■ Task details ■
Only one stretch of the data below is wanted: the lines starting at the one with "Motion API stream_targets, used" and ending at the one with "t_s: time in", both included, given again exactly.

■ Data for the task ■
----------

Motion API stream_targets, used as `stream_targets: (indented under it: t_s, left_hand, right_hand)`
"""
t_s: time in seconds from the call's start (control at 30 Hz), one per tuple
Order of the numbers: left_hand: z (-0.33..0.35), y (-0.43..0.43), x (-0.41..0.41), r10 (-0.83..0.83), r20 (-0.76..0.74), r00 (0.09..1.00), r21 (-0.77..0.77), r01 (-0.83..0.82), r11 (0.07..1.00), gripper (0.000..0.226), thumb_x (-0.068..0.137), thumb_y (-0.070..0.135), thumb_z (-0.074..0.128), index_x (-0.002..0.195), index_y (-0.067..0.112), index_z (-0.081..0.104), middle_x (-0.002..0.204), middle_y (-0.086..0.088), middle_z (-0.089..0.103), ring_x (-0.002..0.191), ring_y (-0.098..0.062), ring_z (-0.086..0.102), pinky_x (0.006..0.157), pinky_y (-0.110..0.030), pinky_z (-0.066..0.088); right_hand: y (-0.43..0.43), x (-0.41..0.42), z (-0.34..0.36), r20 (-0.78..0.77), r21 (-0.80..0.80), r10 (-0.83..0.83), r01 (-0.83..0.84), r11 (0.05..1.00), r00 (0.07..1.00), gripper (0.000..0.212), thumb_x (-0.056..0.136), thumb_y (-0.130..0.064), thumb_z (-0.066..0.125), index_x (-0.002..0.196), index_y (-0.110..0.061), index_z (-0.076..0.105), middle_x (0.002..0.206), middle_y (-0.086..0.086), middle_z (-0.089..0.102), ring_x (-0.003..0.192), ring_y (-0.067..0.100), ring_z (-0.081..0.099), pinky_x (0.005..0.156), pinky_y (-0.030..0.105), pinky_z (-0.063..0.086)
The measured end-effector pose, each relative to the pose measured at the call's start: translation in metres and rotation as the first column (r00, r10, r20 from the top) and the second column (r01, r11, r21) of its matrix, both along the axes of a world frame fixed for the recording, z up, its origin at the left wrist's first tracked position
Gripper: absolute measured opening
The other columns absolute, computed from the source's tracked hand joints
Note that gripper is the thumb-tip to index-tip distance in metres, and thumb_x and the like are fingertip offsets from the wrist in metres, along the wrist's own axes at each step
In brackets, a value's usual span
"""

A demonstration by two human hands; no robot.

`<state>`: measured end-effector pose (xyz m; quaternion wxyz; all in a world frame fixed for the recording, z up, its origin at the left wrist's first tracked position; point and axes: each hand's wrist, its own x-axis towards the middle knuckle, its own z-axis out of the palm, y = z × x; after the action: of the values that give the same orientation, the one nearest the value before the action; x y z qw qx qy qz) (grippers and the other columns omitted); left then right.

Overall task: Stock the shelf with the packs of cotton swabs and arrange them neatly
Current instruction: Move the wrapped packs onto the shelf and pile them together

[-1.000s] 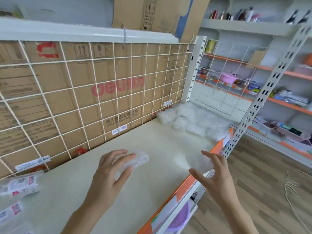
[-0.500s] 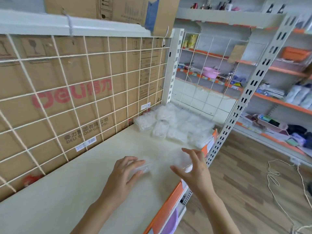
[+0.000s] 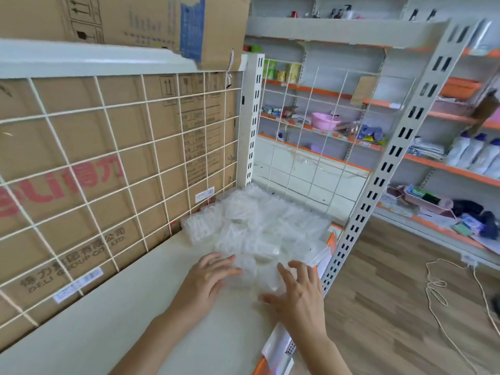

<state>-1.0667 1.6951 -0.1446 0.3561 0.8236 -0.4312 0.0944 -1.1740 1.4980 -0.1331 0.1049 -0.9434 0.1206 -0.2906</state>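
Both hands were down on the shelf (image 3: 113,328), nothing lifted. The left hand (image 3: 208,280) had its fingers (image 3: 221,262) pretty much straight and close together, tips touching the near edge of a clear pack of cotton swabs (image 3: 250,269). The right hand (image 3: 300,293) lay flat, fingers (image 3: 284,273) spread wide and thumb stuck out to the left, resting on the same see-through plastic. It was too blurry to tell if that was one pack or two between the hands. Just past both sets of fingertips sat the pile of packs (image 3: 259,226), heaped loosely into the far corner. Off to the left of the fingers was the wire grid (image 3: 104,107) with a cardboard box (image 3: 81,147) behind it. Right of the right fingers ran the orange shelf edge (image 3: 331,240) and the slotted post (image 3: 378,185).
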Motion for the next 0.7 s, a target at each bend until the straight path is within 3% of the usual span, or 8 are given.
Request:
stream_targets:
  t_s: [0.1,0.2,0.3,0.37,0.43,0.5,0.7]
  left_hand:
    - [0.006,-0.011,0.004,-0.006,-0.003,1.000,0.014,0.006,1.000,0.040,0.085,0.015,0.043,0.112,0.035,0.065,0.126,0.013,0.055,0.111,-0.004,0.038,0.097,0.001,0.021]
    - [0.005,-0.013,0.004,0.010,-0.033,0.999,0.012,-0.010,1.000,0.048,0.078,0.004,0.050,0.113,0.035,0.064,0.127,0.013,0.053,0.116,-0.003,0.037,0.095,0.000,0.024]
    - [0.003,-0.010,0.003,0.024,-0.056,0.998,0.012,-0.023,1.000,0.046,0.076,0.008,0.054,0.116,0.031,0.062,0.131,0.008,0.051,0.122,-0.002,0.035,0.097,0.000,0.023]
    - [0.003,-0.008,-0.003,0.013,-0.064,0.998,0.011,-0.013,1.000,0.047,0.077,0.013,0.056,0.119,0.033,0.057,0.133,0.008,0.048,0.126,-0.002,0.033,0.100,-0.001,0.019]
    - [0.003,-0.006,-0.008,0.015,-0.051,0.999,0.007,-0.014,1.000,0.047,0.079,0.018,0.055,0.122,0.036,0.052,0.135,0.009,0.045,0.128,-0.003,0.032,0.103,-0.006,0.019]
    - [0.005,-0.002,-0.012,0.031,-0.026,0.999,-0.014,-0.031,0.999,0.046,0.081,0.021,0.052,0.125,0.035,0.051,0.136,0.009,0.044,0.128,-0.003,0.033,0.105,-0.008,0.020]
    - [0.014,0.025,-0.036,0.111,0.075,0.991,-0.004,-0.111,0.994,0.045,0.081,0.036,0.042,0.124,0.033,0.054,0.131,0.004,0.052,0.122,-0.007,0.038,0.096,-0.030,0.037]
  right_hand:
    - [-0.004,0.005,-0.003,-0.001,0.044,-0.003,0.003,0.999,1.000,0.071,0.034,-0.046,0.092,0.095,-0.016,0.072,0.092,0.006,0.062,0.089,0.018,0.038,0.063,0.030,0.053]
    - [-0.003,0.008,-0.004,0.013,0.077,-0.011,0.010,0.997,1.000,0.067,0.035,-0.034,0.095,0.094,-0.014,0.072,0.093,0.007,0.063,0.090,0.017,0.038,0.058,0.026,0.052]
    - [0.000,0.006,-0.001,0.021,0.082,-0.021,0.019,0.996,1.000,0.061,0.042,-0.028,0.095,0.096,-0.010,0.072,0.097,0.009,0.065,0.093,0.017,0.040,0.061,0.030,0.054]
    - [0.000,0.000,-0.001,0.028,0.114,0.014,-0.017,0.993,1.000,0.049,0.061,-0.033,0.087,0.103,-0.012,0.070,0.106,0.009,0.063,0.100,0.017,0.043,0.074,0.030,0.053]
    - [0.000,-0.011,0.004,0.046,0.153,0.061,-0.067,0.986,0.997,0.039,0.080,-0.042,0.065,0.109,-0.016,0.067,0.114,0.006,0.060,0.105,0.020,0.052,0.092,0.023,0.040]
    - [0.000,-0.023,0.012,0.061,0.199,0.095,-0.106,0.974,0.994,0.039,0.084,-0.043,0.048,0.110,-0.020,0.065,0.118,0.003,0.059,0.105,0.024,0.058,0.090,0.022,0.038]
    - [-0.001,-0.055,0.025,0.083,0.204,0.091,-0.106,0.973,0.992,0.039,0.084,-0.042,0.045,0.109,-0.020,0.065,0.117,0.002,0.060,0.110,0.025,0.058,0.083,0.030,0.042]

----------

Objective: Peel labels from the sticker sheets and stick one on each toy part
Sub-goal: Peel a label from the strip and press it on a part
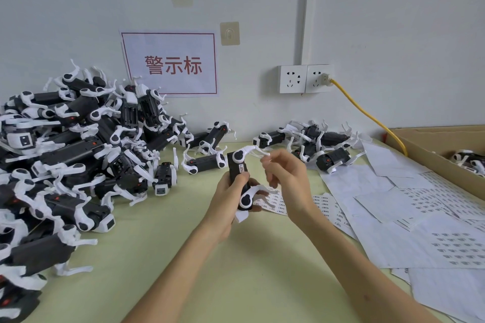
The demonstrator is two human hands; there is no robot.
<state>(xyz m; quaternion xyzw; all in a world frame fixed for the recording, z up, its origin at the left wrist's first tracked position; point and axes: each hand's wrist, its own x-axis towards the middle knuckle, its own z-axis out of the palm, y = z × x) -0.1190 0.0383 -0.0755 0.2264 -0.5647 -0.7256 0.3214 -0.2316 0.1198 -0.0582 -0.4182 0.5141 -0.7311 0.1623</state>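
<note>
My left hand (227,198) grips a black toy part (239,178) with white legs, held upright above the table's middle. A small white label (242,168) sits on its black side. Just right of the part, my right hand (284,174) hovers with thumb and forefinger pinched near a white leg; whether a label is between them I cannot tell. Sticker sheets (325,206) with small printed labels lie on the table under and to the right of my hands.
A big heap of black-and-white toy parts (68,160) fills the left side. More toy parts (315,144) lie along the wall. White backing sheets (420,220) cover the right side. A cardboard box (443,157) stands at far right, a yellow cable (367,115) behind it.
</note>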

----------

■ Reply ■
Motion API stream_targets, used as `stream_targets: (indented under it: t_s, left_hand, right_hand)`
"""
t_s: time in seconds from the call's start (control at 30 Hz), one per tuple

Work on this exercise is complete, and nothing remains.